DIRECTIONS
Copy out exactly the stretch below, from the line with "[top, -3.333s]" through the line with "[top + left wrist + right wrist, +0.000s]", both included; the pictures stay out.

DATA SECTION

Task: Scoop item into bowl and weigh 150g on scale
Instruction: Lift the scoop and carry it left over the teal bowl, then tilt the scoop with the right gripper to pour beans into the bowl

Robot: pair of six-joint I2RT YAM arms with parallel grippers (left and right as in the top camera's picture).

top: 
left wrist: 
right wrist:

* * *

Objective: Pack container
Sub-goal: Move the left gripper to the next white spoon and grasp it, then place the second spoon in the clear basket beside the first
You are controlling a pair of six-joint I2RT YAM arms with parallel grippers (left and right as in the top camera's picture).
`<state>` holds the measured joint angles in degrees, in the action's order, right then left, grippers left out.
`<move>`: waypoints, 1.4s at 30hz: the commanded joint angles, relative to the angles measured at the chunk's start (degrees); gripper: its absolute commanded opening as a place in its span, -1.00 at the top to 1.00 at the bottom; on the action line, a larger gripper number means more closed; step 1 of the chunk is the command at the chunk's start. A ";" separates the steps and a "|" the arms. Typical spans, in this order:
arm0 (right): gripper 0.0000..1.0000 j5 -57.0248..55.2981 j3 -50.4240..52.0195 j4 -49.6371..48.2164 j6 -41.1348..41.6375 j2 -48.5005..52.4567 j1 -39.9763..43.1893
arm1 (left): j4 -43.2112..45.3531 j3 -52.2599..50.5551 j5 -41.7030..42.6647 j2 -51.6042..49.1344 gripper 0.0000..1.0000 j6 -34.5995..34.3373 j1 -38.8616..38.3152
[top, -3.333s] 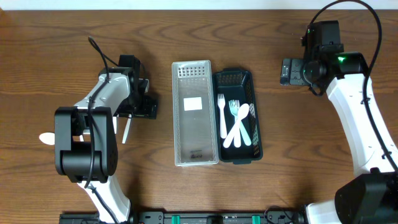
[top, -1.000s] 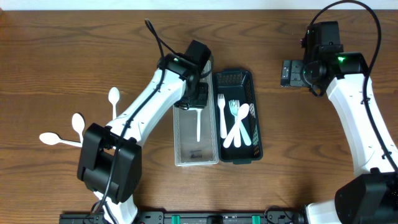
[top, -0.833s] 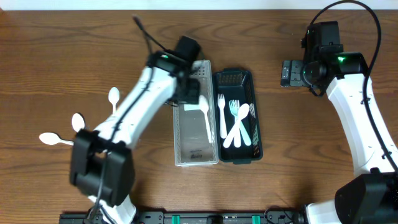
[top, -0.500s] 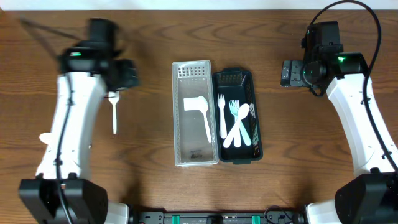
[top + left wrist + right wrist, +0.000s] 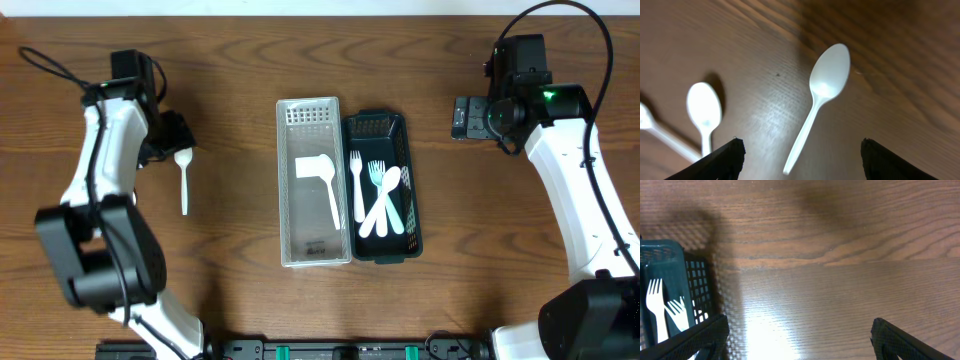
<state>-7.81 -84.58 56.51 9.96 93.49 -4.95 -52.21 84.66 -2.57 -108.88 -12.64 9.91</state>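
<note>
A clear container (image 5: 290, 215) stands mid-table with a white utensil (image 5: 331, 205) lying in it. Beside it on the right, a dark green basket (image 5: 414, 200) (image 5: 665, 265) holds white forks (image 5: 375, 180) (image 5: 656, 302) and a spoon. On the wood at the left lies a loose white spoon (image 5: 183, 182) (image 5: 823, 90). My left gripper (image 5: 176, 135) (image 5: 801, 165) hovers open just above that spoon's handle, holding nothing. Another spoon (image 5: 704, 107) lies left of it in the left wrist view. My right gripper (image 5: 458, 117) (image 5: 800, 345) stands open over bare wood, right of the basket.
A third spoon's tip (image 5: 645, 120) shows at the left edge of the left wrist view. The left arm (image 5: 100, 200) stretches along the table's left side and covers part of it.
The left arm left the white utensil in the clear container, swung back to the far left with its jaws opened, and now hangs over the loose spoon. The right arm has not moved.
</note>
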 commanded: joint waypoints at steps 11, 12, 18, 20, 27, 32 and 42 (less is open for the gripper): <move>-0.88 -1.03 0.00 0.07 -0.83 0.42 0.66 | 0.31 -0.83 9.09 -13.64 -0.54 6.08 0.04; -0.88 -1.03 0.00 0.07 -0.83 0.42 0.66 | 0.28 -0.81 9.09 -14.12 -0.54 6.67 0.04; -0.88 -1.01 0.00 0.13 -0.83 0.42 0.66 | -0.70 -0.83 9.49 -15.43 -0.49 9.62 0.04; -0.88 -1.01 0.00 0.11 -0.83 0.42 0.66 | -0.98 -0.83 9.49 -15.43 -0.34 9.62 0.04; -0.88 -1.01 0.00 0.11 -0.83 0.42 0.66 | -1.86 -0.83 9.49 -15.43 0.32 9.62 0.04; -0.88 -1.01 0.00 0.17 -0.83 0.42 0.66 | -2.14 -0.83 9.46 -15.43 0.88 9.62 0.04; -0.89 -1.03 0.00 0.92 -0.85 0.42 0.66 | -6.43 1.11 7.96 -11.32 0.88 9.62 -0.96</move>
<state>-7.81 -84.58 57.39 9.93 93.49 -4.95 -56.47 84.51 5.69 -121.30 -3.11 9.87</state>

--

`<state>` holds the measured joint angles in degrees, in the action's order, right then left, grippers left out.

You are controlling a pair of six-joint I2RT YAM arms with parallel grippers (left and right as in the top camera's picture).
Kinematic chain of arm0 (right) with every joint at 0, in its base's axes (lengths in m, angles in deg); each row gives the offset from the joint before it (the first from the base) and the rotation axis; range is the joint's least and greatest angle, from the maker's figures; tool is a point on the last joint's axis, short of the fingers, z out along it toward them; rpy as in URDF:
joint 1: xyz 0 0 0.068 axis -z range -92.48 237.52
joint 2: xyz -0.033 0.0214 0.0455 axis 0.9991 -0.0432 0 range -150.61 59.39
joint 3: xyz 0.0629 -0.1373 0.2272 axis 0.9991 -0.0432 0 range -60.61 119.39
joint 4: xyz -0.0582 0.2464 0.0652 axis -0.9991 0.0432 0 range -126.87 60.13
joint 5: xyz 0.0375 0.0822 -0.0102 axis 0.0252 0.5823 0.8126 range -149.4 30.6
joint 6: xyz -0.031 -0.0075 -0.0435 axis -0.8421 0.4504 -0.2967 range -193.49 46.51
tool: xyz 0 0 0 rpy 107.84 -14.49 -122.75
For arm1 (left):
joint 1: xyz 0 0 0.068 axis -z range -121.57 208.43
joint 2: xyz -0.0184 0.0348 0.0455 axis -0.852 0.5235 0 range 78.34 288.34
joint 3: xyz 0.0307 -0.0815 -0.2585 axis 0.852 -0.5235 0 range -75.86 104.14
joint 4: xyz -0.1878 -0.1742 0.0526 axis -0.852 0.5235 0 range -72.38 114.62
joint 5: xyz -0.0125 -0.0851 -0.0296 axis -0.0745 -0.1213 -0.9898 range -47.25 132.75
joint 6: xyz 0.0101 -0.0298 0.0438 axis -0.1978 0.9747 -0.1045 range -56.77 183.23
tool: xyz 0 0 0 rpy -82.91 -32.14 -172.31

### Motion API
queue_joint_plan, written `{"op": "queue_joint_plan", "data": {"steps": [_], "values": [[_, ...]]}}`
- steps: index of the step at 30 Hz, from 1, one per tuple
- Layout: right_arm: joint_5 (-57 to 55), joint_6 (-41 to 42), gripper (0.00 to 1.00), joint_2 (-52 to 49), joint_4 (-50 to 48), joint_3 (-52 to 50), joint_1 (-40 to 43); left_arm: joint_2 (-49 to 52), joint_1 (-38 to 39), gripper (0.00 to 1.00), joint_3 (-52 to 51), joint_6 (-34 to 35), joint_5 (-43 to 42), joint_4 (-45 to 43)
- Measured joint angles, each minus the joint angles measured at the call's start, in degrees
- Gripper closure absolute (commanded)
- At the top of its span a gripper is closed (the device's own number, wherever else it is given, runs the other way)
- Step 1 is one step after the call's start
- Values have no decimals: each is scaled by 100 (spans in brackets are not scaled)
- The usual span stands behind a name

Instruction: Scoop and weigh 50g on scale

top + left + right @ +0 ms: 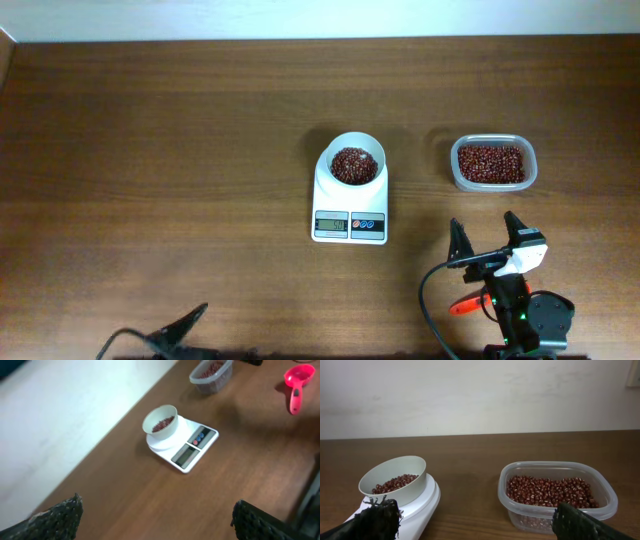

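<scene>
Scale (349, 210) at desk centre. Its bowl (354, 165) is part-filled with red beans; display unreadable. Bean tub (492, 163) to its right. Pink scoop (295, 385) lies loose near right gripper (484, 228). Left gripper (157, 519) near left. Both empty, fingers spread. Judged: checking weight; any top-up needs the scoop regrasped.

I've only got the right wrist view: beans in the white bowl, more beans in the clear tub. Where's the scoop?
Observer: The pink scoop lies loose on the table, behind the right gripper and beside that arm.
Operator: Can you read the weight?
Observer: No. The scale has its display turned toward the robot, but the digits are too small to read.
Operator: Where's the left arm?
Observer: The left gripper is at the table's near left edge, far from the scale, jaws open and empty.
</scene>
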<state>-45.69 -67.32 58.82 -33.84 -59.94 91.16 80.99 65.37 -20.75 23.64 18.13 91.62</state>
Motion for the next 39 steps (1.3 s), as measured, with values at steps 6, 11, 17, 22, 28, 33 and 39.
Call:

ANSWER TO THIS TASK
[top, -3.333s] 
[top, -1.000s] 
[top, -0.833s] 
[top, -0.500s] 
[top + left wrist + right wrist, +0.000s] 

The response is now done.